**The problem**
Set down, without alteration, the lines from the one that contains "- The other" through the final line of the material below.

**Input data**
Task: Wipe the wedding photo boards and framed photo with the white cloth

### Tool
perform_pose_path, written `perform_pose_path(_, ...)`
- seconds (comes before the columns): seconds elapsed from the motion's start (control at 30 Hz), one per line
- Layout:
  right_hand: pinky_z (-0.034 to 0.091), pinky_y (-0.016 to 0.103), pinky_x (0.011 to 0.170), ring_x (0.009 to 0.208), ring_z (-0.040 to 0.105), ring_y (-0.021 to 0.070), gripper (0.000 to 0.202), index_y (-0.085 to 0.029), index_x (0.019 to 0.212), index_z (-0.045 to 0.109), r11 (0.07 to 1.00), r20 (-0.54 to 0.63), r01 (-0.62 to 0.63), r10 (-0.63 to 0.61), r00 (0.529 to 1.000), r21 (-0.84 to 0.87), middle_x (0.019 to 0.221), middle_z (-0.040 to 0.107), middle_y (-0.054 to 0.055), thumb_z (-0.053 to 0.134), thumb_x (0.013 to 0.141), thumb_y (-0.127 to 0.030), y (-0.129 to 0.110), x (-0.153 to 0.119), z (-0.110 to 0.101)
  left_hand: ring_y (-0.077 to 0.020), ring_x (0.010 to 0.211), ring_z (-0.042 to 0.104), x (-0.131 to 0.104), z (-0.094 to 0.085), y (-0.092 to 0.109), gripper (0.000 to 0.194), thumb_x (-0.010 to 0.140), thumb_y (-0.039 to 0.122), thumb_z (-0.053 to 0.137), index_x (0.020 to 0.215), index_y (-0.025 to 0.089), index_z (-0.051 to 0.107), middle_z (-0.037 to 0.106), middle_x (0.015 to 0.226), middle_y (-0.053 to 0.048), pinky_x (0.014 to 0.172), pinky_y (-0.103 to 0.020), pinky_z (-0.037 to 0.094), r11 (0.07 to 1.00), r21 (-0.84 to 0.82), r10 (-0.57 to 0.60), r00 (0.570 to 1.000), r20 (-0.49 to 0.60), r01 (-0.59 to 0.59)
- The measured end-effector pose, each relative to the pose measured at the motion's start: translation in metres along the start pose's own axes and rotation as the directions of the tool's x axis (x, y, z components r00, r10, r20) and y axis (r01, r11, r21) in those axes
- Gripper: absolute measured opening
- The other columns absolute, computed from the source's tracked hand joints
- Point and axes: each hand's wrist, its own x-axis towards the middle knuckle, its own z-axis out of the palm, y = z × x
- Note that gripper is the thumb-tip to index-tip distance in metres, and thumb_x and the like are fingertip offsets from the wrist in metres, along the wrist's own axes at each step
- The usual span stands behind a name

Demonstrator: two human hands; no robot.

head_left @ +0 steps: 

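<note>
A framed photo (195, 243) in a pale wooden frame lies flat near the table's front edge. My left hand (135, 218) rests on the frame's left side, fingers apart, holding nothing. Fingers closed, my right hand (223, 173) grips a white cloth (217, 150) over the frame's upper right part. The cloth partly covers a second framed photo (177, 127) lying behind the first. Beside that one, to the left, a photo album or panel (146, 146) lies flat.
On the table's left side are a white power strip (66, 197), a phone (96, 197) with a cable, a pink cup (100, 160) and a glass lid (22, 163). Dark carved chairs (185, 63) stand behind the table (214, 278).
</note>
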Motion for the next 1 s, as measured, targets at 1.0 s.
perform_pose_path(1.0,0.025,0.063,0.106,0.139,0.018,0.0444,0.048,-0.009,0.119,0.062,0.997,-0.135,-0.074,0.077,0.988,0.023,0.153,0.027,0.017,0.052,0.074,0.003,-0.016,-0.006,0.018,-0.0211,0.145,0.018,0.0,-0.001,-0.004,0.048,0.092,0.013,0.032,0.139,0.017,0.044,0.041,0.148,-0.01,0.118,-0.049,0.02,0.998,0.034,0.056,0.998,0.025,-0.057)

**Your response**
- The other columns absolute, computed from the source's tracked hand joints
- Point and axes: each hand's wrist, its own x-axis towards the middle knuckle, its own z-axis out of the palm, y = z × x
- Note that gripper is the thumb-tip to index-tip distance in metres, and thumb_x and the like are fingertip offsets from the wrist in metres, along the wrist's own axes at each step
- The usual span stands behind a name

Demonstrator: two human hands; no robot.

head_left @ +0 steps: 

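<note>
A framed photo (195, 243) in a pale wooden frame lies flat near the table's front edge. My left hand (135, 218) rests on the frame's left side, fingers apart, holding nothing. Fingers closed, my right hand (223, 173) grips a white cloth (217, 150) over the frame's upper right part. The cloth partly covers a second framed photo (177, 127) lying behind the first. Beside that one, to the left, a photo album or panel (146, 146) lies flat.
On the table's left side are a white power strip (66, 197), a phone (96, 197) with a cable, a pink cup (100, 160) and a glass lid (22, 163). Dark carved chairs (185, 63) stand behind the table (214, 278).
</note>
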Motion for the next 1 s, as measured, targets at 1.0 s.
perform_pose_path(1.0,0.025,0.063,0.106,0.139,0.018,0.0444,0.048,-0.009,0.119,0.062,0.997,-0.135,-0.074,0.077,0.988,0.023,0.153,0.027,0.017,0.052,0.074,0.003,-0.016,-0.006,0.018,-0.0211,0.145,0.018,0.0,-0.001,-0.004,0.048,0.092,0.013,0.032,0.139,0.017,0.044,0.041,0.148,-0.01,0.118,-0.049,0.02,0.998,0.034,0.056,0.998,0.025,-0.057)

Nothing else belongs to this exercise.